# abscess blew out the heel, wrap or not?



## RATHER BE RIDING (Dec 7, 2010)

If you feel that the abscess has drained completely, I would not soak it anymore in the Epsom salts. That just draws the abscess out. I would recommend wrapping it because you still have a hole in your horses foot that needs to be kept clean so it will not get reinfected. 

I would clean the area and pour iodine or any other antiseptic on it. I personally would not use DMSO. Too harsh! Then I would use cotton or a diaper over the hoof and wrap with vet wrap. Then duct tape, which helps keep the vet wrap on and also make a somewhat waterproof barrier. Wrap just tight enough to keep the bandaging on, but not so tight to cut off circulation. Repeat once a day.


----------



## Mocha26 (Oct 27, 2010)

I agree with the post above. 
Keeping infection away would be my biggest concern now.
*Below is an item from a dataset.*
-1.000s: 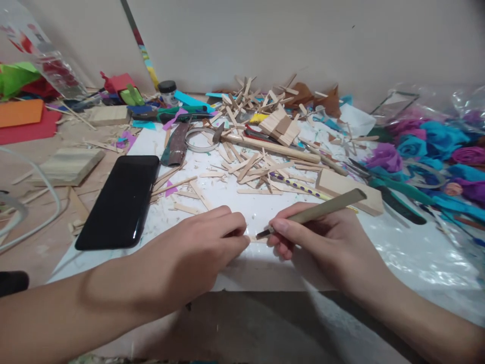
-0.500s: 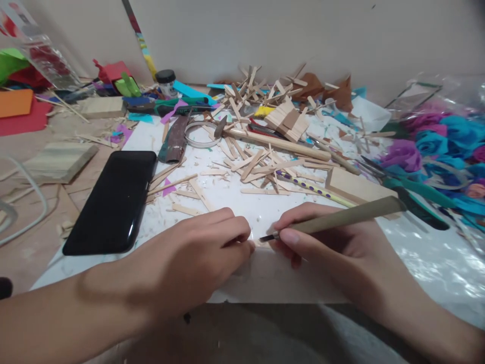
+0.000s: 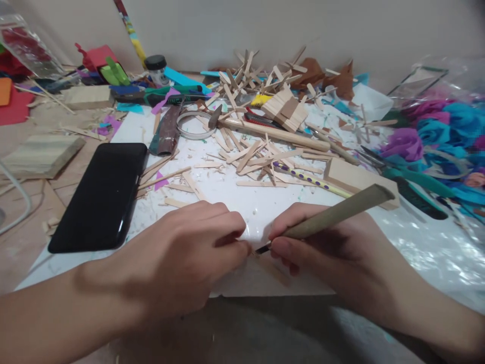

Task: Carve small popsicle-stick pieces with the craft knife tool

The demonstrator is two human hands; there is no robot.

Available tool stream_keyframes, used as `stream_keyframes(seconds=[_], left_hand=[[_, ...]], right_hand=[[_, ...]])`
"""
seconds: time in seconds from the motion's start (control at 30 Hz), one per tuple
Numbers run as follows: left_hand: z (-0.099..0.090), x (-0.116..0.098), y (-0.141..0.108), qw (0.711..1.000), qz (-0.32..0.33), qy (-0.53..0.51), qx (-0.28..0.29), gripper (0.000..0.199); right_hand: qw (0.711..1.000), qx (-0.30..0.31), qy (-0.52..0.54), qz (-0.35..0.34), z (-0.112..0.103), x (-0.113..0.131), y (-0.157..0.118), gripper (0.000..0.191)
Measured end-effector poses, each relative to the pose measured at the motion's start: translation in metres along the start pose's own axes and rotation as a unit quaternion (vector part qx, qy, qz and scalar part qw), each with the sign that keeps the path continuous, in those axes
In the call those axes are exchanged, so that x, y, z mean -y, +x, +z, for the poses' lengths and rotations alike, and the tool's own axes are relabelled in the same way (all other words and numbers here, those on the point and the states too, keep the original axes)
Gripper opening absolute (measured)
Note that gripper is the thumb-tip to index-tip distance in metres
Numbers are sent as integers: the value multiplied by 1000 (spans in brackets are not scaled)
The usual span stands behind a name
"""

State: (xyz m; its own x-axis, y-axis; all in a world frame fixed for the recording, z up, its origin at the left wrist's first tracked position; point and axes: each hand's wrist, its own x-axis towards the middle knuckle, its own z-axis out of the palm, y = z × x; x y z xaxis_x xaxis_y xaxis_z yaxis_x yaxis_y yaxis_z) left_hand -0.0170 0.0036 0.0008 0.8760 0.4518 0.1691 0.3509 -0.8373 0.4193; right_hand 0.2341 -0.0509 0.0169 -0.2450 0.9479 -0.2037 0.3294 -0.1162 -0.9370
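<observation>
My right hand (image 3: 322,253) is closed round a carving tool (image 3: 337,212) with an olive-brown handle. Its dark blade points left and down, close to the fingertips of my left hand (image 3: 204,253). The left fingers are curled and pinched on a small wooden stick (image 3: 275,270), which slants down to the right near the front edge of the white board (image 3: 242,288). Much of the stick is hidden by my left fingers and blurred.
A black phone (image 3: 100,197) lies left of my left hand. Behind are scattered craft sticks (image 3: 253,156), a hammer (image 3: 273,134), a tape ring (image 3: 195,125) and a wood block (image 3: 356,179). Green-handled pliers (image 3: 417,194) and paper flowers (image 3: 435,126) are at right.
The view has shifted slightly, so the phone and table items sit further left. The tool's handle is tilted more steeply, and a slanting stick now shows below the blade.
</observation>
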Motion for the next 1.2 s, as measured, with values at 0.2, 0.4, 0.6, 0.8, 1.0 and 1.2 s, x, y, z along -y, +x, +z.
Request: stream_keyframes(seconds=[0.2, 0.4, 0.6, 0.8, 1.0, 1.2], left_hand=[[-2, 0, 0, 999, 33, 35, 8, 24], [-7, -1, 0, 998, 49, 23, 14, 25], [-7, -2, 2, 998, 46, 20, 50, 32], [-5, -3, 1, 997, 43, 12, 60, 29], [-5, -3, 0, 997, 25, 6, 75, 21], [-7, -7, 0, 997, 22, 25, 70, 29]], right_hand=[[1000, 0, -11, 0, -2, 0, 2, 22], [999, -13, -30, 2, -1, 0, 4, 25], [1000, -4, -24, -3, 1, 5, 4, 22], [1000, 10, -6, 17, 0, 7, 8, 25], [994, 47, 56, 76, -9, 3, 18, 19], [988, 86, 103, 78, -14, 9, 20, 19]])
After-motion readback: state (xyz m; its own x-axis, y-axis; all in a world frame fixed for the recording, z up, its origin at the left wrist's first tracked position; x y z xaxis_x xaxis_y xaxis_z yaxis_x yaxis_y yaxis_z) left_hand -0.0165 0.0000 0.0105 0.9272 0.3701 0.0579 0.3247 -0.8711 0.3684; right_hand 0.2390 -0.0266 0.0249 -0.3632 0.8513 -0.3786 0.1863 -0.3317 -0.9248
Wrapping is a good way to keep it clean.
_Posted via Mobile Device_


----------



## Appyt (Oct 14, 2007)

Just to add one thing.. If your horse is on stall rest due to the abscess you may want to reconsider that. They do best if they have room to move around more when recovering from abscess's It helps push the yuckies out. Or so it would seem to me. I would add that if other horses would be pushing a lame one I would try keeping the lame one where that can't happen.  Don't worry too much.. The hole will close up soon. If all the yuckies aren't expelled there could be a re-occurrence so don't be surprised if that happens.


----------



## MaryMary (Nov 7, 2010)

OK, thanks! I was rethinking the soaking at this point due to info online that it jus softens the hoof wall. It's hard to tell if all the goo is out, but it's been half a week with the soaks, so probably.

He was mystery lame on the other front foot for a day and I had visions of 2 abscesses, but now he seems OK there.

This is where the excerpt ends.